Bukan jenis pertemanan sejati jelas, tapi dia sudah merasa cocok dengan para ular yang rupanya sangat seru.
Setiap pagi dia selalu sarapan di meja Slytherin. Dia berharap Draco Akan join dengannya di meja Gryffindor saat makan malam, tapi cowok itu menolak tegas. Harry memakluminya. Mungkin nanti saat mereka sudah lebih nyaman dengan hubungan inI, baru Draco mau mengenal teman-temannya.
Harry selalu datang ke ruang rekreasi Slytherin setiap akhir pekan, atau kapanpun Draco ingin melakukan seks. Harry mulai bisa menikmati hubungan itu, Dan kadang menanti-nantinya.

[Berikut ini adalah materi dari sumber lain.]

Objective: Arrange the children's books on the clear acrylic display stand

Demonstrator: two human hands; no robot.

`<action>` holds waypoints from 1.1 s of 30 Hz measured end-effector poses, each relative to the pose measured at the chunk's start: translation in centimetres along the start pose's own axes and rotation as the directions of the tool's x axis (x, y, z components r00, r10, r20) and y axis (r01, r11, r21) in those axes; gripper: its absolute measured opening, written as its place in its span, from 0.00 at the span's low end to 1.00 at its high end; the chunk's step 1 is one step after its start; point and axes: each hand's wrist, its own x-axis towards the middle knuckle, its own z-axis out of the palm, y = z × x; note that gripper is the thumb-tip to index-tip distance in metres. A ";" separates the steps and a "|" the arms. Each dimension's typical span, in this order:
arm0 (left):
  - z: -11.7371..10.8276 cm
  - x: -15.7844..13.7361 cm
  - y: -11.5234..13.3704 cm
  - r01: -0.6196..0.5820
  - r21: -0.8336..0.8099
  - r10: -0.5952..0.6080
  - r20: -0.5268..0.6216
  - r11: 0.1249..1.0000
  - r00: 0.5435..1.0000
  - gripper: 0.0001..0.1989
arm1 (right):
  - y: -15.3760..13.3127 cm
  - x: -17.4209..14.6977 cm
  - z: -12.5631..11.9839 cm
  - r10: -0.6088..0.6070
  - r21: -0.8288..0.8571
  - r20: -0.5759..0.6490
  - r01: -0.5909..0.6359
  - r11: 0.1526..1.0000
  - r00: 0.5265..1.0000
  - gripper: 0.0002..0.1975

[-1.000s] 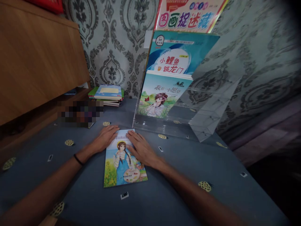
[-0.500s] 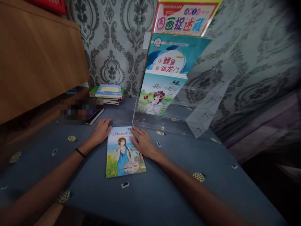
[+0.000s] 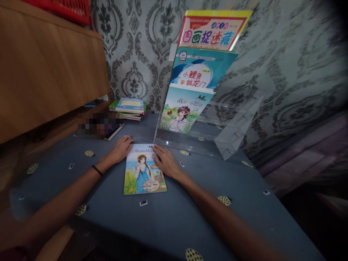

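A picture book lies flat and face up on the grey-blue tablecloth, its cover showing a figure in blue overalls with a painter's palette. My left hand rests on the cloth at the book's upper left edge, fingers stretched forward. On the other side, my right hand lies along the upper right edge, its fingers partly over the cover. Both hands are open and grasp nothing. Behind the book stands a clear acrylic book rack, with a light blue-green book in its lowest tier on the left.
Higher in the rack are a teal book and a red-and-yellow book. A stack of books sits at the back left, near a dark, partly blurred book. A wooden cabinet with a red basket borders the left.
The camera view has tilted and shifted slightly, so the rack appears lower and the book's near edge higher. Both hands stay at the book's upper edges.
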 end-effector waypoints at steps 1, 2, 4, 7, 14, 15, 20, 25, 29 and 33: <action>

Saat di ruang rekreasi, Harry hanya Akan duduk di sebelah Draco, sementara cowok itu ngobrol dengan teman-temannya. Benar-benar hanya duduk, karena Draco Tak suka gandengan tangan, berpelukan, manja-manjaan, atau melakukan apapun di depan umum. Satu-satunya saat intim mereka hanya saat seks.
Harry mencoba memaklumi ini. Kebanyakan cowok Akan risih kan jika ceweknya menempel terus? Harry bersyukur Draco masih mengizinkannya duduk di sebelahnya, nimbrung dengan teman-temannya.
Harry akan berjuang terus, sampai Draco luluh...
-dhdhdhdh-
Bulan ketiga, mereka harus berpisah saat libur musim panas.
Harry mengirim Surat hampir tiap Hari pada Draco, yang cowok itu balas seminggu sekali dengan singkat padat Dan menyebalkan. Harry berusaha menyingkirkan segala rasa kecewa saat membuka Surat dari Draco yang hanya berisi.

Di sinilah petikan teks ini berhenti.